▶

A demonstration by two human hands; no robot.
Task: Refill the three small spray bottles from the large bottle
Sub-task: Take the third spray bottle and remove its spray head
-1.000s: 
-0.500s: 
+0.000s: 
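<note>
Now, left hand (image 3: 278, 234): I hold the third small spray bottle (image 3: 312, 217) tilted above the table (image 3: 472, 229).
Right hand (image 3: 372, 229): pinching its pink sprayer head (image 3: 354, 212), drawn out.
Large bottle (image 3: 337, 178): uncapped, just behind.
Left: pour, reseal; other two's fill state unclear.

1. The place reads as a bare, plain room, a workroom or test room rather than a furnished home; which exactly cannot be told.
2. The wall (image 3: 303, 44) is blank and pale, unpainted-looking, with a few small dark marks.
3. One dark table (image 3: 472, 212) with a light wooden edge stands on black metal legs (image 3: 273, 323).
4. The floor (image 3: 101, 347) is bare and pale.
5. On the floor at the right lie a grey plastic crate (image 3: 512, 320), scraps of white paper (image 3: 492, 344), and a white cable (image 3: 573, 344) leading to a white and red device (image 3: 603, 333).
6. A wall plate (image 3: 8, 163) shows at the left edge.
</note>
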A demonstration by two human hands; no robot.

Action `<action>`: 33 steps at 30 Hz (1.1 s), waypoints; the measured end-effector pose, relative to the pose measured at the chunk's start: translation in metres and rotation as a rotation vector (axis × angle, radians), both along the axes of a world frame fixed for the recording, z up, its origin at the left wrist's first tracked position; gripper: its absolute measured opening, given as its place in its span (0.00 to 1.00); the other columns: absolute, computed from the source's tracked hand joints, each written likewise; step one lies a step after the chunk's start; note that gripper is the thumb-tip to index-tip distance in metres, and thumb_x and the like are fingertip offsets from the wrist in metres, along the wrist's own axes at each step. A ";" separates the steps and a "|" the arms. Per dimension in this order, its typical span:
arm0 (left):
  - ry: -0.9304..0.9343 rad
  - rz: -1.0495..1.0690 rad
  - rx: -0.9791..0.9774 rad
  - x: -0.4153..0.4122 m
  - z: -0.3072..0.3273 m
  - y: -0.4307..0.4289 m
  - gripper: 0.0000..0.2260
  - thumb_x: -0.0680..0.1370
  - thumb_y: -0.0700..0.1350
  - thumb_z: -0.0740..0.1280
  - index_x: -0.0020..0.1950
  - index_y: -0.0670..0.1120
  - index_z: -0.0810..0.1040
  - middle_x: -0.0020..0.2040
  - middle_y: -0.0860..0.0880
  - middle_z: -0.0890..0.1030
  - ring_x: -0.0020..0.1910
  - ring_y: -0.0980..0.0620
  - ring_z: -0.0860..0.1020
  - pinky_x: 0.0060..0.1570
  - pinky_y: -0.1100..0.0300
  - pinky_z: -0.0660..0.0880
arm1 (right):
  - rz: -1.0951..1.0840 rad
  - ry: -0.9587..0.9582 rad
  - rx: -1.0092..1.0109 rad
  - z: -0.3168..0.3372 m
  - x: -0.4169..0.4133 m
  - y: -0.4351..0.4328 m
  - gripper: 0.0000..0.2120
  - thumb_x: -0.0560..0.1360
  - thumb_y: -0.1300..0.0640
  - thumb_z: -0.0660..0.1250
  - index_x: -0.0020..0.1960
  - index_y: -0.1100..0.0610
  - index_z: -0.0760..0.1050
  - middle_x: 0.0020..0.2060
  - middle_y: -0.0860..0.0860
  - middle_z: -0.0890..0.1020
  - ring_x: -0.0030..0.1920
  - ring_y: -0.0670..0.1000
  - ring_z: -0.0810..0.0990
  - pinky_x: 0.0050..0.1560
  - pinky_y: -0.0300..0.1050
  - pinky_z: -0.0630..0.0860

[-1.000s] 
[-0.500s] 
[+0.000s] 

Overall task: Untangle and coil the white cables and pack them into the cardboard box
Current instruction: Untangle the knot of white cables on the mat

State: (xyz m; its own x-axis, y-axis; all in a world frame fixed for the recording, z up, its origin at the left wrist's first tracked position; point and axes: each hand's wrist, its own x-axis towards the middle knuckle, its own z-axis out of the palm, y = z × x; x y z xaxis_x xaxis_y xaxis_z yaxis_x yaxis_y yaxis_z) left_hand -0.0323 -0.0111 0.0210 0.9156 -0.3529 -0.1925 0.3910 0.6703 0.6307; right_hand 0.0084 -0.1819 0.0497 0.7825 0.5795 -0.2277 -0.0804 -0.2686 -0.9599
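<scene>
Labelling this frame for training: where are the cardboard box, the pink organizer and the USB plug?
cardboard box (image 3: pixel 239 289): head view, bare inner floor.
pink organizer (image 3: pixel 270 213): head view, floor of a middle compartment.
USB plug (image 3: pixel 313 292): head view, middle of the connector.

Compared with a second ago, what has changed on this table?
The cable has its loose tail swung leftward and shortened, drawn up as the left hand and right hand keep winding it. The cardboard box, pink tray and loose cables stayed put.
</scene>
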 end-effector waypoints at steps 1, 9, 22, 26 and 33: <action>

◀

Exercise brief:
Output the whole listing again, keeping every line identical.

Finished task:
A demonstration by two human hands; no robot.
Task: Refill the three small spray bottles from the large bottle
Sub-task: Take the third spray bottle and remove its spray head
-1.000s: 
-0.500s: 
+0.000s: 
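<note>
Now, left hand (image 3: 278, 234): I hold the third small spray bottle (image 3: 312, 217) tilted above the table (image 3: 472, 229).
Right hand (image 3: 372, 229): pinching its pink sprayer head (image 3: 354, 212), drawn out.
Large bottle (image 3: 337, 178): uncapped, just behind.
Left: pour, reseal; other two's fill state unclear.

1. The place reads as a bare, plain room, a workroom or test room rather than a furnished home; which exactly cannot be told.
2. The wall (image 3: 303, 44) is blank and pale, unpainted-looking, with a few small dark marks.
3. One dark table (image 3: 472, 212) with a light wooden edge stands on black metal legs (image 3: 273, 323).
4. The floor (image 3: 101, 347) is bare and pale.
5. On the floor at the right lie a grey plastic crate (image 3: 512, 320), scraps of white paper (image 3: 492, 344), and a white cable (image 3: 573, 344) leading to a white and red device (image 3: 603, 333).
6. A wall plate (image 3: 8, 163) shows at the left edge.
</note>
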A demonstration by two human hands; no robot.

Action `<action>`: 33 steps at 30 Hz (1.1 s), waypoints; the measured end-effector pose, relative to the pose measured at the chunk's start: translation in metres and rotation as a rotation vector (axis × angle, radians), both along the axes of a world frame fixed for the recording, z up, its origin at the left wrist's first tracked position; gripper: its absolute measured opening, given as its place in its span (0.00 to 1.00); the other columns: absolute, computed from the source's tracked hand joints, each written likewise; step one lies a step after the chunk's start; note that gripper is the thumb-tip to index-tip distance in metres, and thumb_x and the like are fingertip offsets from the wrist in metres, along the wrist's own axes at each step. A ";" separates the steps and a "|" the arms. Per dimension in this order, its typical span:
arm0 (left):
  - ry: -0.9304..0.9343 rad
  - rz: -1.0495..1.0690 rad
  - rx: -0.9791..0.9774 rad
  - x: -0.4153..0.4122 m
  - z: -0.3072..0.3273 m
  - y: -0.4307..0.4289 m
  - gripper: 0.0000..0.2260
  - thumb_x: -0.0680..0.1370
  - thumb_y: -0.0700..0.1350
  - thumb_z: -0.0740..0.1280
  - index_x: -0.0020..0.1950
  - index_y: -0.0670..0.1120
  - index_z: -0.0810..0.1040
  - middle_x: -0.0020..0.2040
  - middle_y: -0.0860..0.0880
  - middle_z: -0.0890..0.1030
  - ring_x: -0.0020..0.1910
  - ring_y: -0.0980..0.0620
  - ring_z: -0.0860..0.1020
  - pinky_x: 0.0060..0.1570
  - pinky_y: -0.1100..0.0300
  - pinky_z: -0.0660..0.0880
arm1 (right):
  - rz: -1.0951..1.0840 rad
  - ry: -0.9587..0.9582 rad
  - rx: -1.0092..1.0109 rad
  - z: -0.3168..0.3372 m
  - x: -0.4169..0.4133 m
  - y: -0.4351..0.4328 m
  - gripper: 0.0000..0.2120
  - thumb_x: -0.0560..0.1360
  - thumb_y: -0.1300..0.0640
  - thumb_z: -0.0660..0.1250
  - index_x: -0.0020..0.1960
  - index_y: -0.1100..0.0610
  - index_z: -0.0760..0.1050
  - middle_x: 0.0020..0.2060
  - middle_y: -0.0860..0.0860
  - middle_z: -0.0890..0.1020
  - ring_x: -0.0030..0.1920
  - ring_y: -0.0670..0.1000
  - ring_z: -0.0810..0.0990
  - pinky_x: 0.0050..0.1560
  - pinky_y: -0.0300..0.1050
  - pinky_z: -0.0630..0.0860

[-1.000s] 
[-0.500s] 
[+0.000s] 

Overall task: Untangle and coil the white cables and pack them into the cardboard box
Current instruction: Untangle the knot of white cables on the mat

State: (xyz m; its own x-axis, y-axis; all in a world frame fixed for the recording, z up, its origin at the left wrist's first tracked position; point and axes: each hand's wrist, its own x-axis towards the middle knuckle, its own z-axis out of the palm, y = z × x; x y z xaxis_x xaxis_y xaxis_z yaxis_x yaxis_y yaxis_z) left_hand -0.0323 -0.0111 0.0210 0.9156 -0.3529 -0.1925 0.3910 0.6703 0.6307; right_hand 0.0084 -0.1819 0.0497 0.7825 0.5795 -0.2277 -0.0804 -0.2686 -0.9599
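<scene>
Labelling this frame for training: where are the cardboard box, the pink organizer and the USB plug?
cardboard box (image 3: pixel 239 289): head view, bare inner floor.
pink organizer (image 3: pixel 270 213): head view, floor of a middle compartment.
USB plug (image 3: pixel 313 292): head view, middle of the connector.

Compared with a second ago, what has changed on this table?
The cable has its loose tail swung leftward and shortened, drawn up as the left hand and right hand keep winding it. The cardboard box, pink tray and loose cables stayed put.
</scene>
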 end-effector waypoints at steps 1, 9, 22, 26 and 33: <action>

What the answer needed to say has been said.